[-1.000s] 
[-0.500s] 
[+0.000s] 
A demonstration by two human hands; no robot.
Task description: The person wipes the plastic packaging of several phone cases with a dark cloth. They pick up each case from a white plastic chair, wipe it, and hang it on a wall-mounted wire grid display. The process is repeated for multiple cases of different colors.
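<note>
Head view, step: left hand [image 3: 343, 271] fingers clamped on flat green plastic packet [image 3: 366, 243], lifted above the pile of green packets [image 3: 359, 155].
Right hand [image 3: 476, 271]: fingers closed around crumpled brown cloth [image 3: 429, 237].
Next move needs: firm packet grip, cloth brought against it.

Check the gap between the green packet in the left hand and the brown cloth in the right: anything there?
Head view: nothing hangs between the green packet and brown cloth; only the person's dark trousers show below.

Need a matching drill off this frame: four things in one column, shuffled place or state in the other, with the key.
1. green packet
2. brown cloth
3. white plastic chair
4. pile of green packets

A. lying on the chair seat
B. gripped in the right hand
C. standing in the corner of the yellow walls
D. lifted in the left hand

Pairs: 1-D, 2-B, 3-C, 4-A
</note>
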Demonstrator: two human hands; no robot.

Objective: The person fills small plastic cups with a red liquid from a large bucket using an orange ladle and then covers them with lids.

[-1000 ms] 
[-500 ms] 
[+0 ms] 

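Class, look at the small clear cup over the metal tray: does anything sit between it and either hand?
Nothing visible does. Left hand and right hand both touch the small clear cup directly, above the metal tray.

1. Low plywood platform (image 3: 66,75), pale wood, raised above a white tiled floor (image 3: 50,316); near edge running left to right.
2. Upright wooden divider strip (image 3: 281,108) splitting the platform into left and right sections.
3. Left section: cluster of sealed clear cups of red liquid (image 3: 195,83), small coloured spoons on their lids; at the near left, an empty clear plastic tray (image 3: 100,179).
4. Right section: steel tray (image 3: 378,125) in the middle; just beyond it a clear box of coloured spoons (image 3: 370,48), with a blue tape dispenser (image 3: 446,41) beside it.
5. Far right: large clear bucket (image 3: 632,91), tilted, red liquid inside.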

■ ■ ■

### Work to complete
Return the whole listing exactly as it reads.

### Solution to the problem
[-1.000s] 
[-0.500s] 
[+0.000s] 
A demonstration by two human hands; no robot.
Task description: The person wipes the plastic packaging of several phone cases with a dark cloth. They pick up each case from a white plastic chair, wipe it, and hang it on a wall-mounted wire grid display. The process is repeated for multiple cases of different colors.
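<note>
Head view, step: left hand [image 3: 343, 271] fingers clamped on flat green plastic packet [image 3: 366, 243], lifted above the pile of green packets [image 3: 359, 155].
Right hand [image 3: 476, 271]: fingers closed around crumpled brown cloth [image 3: 429, 237].
Next move needs: firm packet grip, cloth brought against it.

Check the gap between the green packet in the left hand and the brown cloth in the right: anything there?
Head view: nothing hangs between the green packet and brown cloth; only the person's dark trousers show below.

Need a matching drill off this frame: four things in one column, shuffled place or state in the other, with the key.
1. green packet
2. brown cloth
3. white plastic chair
4. pile of green packets

A. lying on the chair seat
B. gripped in the right hand
C. standing in the corner of the yellow walls
D. lifted in the left hand

Pairs: 1-D, 2-B, 3-C, 4-A
</note>
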Demonstrator: two human hands; no robot.

Objective: The person fills small plastic cups with a red liquid from a large bucket using an orange ladle and then covers them with lids.

[-1000 ms] 
[-500 ms] 
[+0 ms] 

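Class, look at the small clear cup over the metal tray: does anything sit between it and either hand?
Nothing visible does. Left hand and right hand both touch the small clear cup directly, above the metal tray.

1. Low plywood platform (image 3: 66,75), pale wood, raised above a white tiled floor (image 3: 50,316); near edge running left to right.
2. Upright wooden divider strip (image 3: 281,108) splitting the platform into left and right sections.
3. Left section: cluster of sealed clear cups of red liquid (image 3: 195,83), small coloured spoons on their lids; at the near left, an empty clear plastic tray (image 3: 100,179).
4. Right section: steel tray (image 3: 378,125) in the middle; just beyond it a clear box of coloured spoons (image 3: 370,48), with a blue tape dispenser (image 3: 446,41) beside it.
5. Far right: large clear bucket (image 3: 632,91), tilted, red liquid inside.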

The response is finished, and the exercise is complete.